TASK TO CARRY OUT
All of the data must be retyped exactly, with nothing left out.
= = = = = = =
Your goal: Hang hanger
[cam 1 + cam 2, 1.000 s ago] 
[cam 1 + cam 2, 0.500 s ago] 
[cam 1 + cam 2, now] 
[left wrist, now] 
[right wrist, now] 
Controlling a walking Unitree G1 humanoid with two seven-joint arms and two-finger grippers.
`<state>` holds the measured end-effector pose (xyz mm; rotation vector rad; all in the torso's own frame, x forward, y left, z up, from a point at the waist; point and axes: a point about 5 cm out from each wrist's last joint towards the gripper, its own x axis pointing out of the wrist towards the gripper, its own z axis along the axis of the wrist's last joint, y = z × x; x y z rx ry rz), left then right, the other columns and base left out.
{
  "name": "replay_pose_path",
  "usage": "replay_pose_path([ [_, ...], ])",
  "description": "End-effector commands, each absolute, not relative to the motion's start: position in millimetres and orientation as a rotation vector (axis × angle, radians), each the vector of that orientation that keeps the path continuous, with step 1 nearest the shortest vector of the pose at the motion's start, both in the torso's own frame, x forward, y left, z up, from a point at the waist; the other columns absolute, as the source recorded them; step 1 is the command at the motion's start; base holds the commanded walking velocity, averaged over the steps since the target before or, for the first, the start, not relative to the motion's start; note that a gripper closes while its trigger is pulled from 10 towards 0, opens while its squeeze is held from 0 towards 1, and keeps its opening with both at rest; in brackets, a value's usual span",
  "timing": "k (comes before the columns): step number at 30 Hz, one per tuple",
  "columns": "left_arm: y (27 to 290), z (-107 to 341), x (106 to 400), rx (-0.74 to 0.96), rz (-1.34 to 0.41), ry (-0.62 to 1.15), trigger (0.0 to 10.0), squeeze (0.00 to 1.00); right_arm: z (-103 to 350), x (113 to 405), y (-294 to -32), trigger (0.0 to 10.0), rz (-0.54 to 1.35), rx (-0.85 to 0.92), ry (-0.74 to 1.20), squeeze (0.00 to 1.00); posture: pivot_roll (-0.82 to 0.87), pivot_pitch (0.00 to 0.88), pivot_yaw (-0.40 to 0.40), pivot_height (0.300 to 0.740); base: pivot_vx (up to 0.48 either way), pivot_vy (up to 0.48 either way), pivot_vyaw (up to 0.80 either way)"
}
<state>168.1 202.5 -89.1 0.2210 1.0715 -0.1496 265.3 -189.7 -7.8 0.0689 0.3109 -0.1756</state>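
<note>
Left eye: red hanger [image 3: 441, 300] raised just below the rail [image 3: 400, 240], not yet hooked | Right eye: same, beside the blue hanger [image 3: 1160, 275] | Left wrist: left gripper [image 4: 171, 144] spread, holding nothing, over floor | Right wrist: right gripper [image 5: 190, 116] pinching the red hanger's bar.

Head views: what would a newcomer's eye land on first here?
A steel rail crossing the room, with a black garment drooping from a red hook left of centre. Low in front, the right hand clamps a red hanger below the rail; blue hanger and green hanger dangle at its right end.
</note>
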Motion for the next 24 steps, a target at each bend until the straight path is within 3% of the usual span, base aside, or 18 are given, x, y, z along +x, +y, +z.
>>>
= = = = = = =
RESPONSE
Your goal: Hang hanger
[cam 1 + cam 2, 1.000 s ago] 
[cam 1 + cam 2, 0.500 s ago] 
[cam 1 + cam 2, now] 
[left wrist, now] 
[right wrist, now] 
Controlling a walking Unitree G1 humanoid with two seven-joint arms and two-finger grippers.
`<state>` holds the measured end-effector pose (xyz mm; rotation vector rad; all in the torso's own frame, x forward, y left, z up, from a point at the waist; point and axes: a point about 5 cm out from each wrist's last joint towards the gripper, its own x axis pointing out of the wrist towards the gripper, its own z axis along the axis of the wrist's last joint, y = z × x; x y z rx ry rz), left then right, the other columns and base left out.
{
  "name": "replay_pose_path",
  "usage": "replay_pose_path([ [_, ...], ])",
  "description": "End-effector commands, each absolute, not relative to the motion's start: position in millimetres and orientation as a rotation vector (axis × angle, radians), each the vector of that orientation that keeps the path continuous, with step 1 nearest the shortest vector of the pose at the motion's start, both in the torso's own frame, x forward, y left, z up, from a point at the waist; the other columns absolute, as the source recorded them; step 1 is the command at the motion's start; base holds the commanded walking velocity, averaged over the steps since the target before or, for the first, the start, not relative to the motion's start; note that a gripper closes while its trigger is pulled from 10 towards 0, opens while its squeeze is held from 0 towards 1, and keeps its opening with both at rest; in brackets, a value's usual span",
  "timing": "k (comes before the columns): step number at 30 Hz, one per tuple",
  "columns": "left_arm: y (27 to 290), z (-107 to 341), x (106 to 400), rx (-0.74 to 0.96), rz (-1.34 to 0.41), ry (-0.62 to 1.15), trigger (0.0 to 10.0), squeeze (0.00 to 1.00); right_arm: z (-103 to 350), x (113 to 405), y (-294 to -32), trigger (0.0 to 10.0), rz (-0.54 to 1.35), rx (-0.85 to 0.92), ry (-0.74 to 1.20), squeeze (0.00 to 1.00); posture: pivot_roll (-0.82 to 0.87), pivot_pitch (0.00 to 0.88), pivot_yaw (-0.40 to 0.40), pivot_height (0.300 to 0.740); base: pivot_vx (up to 0.48 either way), pivot_vy (up to 0.48 either way), pivot_vyaw (up to 0.80 either way)"
}
<state>168.1 202.5 -89.1 0.2210 1.0715 -0.1496 265.3 -189.7 -7.8 0.0689 0.3109 -0.1756</state>
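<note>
Left eye: red hanger [image 3: 441, 300] raised just below the rail [image 3: 400, 240], not yet hooked | Right eye: same, beside the blue hanger [image 3: 1160, 275] | Left wrist: left gripper [image 4: 171, 144] spread, holding nothing, over floor | Right wrist: right gripper [image 5: 190, 116] pinching the red hanger's bar.

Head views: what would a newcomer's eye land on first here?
A steel rail crossing the room, with a black garment drooping from a red hook left of centre. Low in front, the right hand clamps a red hanger below the rail; blue hanger and green hanger dangle at its right end.
</note>
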Motion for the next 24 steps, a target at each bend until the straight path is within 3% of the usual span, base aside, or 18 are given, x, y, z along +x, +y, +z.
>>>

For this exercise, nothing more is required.